Iran trotzt den USA: Nuklearprogramm bleibt unangetastet
Der Iran zeigt sich unnachgiebig gegenüber den Forderungen des ehemaligen US-Präsidenten Donald Trump, das iranische Atomprogramm einzuschränken. Mohamed Eslami, der Leiter der iranischen Atombehörde, betonte, dass der Iran ebenso wie die USA ein Recht auf die Nutzung fortschrittlicher Nukleartechnologie habe. Er wies deshalb die amerikanischen Ansprüche auf Reglementierung des iranischen Atomprogramms entschieden zurück.
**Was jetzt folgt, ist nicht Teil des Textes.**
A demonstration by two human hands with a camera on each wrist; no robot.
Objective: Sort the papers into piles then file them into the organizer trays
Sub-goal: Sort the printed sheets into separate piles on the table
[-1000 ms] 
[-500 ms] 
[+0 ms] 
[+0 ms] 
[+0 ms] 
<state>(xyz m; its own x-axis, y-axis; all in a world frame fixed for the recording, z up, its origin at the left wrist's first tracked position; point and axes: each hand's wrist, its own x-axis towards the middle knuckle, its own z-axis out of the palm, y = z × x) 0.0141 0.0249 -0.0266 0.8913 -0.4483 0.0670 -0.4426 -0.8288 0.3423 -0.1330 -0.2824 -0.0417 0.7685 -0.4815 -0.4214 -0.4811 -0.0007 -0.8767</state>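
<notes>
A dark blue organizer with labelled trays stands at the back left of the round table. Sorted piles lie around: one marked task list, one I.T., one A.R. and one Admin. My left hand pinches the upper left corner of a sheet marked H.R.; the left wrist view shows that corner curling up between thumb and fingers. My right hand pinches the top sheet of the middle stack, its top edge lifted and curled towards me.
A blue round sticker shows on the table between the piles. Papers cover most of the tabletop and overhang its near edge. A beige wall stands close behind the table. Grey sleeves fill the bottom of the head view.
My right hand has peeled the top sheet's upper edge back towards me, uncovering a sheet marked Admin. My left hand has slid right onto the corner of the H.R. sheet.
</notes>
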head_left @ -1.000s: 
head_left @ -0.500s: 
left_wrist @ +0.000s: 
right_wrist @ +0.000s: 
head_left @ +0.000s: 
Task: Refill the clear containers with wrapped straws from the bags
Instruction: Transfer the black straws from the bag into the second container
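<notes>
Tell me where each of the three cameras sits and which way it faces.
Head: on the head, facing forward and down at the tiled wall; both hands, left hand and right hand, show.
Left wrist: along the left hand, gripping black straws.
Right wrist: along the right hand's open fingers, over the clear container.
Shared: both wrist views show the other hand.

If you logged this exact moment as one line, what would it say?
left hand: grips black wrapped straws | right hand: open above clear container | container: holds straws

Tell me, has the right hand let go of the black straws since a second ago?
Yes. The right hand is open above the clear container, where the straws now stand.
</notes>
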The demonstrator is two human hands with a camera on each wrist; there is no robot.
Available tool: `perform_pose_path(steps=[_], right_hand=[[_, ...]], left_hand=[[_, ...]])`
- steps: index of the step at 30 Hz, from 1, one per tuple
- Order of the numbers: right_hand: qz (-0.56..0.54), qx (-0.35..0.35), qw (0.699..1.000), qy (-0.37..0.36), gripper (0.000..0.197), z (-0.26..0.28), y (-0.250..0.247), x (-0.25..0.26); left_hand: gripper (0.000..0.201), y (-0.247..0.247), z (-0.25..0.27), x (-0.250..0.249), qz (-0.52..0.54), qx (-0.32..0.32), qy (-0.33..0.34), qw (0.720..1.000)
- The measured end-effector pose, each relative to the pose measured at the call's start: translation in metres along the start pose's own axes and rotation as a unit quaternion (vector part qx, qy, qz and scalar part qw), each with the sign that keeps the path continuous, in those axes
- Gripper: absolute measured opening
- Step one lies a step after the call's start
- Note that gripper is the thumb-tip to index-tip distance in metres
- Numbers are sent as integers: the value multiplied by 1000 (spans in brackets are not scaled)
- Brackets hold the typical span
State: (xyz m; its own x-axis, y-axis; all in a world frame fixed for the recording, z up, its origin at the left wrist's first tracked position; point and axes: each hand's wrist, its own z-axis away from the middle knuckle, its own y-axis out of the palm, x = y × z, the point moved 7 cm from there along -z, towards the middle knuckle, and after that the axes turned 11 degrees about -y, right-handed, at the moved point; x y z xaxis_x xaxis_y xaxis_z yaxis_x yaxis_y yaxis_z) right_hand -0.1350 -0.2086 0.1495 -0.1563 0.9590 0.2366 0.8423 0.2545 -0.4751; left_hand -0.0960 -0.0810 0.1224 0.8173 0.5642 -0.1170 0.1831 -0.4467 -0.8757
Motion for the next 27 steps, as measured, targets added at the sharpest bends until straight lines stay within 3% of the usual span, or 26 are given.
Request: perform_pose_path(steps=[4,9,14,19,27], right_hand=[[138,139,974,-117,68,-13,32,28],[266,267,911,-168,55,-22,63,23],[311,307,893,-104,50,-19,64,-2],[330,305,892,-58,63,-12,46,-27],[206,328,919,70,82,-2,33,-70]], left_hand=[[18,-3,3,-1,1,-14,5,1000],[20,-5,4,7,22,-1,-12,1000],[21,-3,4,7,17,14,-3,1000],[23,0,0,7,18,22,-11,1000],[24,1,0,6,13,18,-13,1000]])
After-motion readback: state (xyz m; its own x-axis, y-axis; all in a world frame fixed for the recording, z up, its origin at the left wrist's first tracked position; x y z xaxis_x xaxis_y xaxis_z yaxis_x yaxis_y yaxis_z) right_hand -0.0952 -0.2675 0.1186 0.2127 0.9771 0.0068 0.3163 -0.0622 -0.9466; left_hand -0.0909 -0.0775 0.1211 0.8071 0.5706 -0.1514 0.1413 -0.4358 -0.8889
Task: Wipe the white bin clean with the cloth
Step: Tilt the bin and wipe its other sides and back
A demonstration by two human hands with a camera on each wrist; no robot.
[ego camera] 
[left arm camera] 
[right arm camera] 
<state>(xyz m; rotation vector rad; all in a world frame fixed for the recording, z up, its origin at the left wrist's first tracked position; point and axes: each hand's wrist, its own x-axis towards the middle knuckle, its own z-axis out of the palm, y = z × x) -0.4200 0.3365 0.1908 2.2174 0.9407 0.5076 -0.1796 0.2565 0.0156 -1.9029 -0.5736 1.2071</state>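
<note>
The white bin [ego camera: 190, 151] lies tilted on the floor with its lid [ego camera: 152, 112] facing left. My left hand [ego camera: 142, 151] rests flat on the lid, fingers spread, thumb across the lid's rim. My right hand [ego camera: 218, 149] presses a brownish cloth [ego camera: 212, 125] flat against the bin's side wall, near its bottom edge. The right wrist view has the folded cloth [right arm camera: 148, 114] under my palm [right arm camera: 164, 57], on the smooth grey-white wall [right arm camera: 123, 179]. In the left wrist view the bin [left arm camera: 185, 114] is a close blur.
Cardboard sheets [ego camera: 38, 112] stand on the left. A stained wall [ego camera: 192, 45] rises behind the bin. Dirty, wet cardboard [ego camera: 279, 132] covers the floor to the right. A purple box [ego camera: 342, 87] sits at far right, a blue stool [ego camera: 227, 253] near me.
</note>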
In der jüngsten Eskalation der Rhetorik hat Trump dem Iran mit einem militärischen Eingreifen gedroht, ähnlich wie es bereits in Venezuela angedroht wurde. Auf seiner Social-Media-Plattform Truth Social äußerte Trump die Hoffnung, dass der Iran bald zu Verhandlungen bereit sei und ein faires Abkommen ohne die Entwicklung von Atomwaffen erreichen könne. Sollte dies nicht geschehen, schließt Trump eine militärische Intervention nicht aus.
Der Iran beharrt auf seiner Darstellung, dass sein Atomprogramm ausschließlich zivilen Zwecken diene, während die Vereinigten Staaten und europäische Nationen das Land beschuldigen, auf nukleare Bewaffnung hinzuarbeiten. Eine von Trump erhobene Forderung ist der Verzicht auf die heimische Urananreicherung, zusätzlich soll der Iran seine Vorräte an hochangereichertem Uran an Drittstaaten abgeben.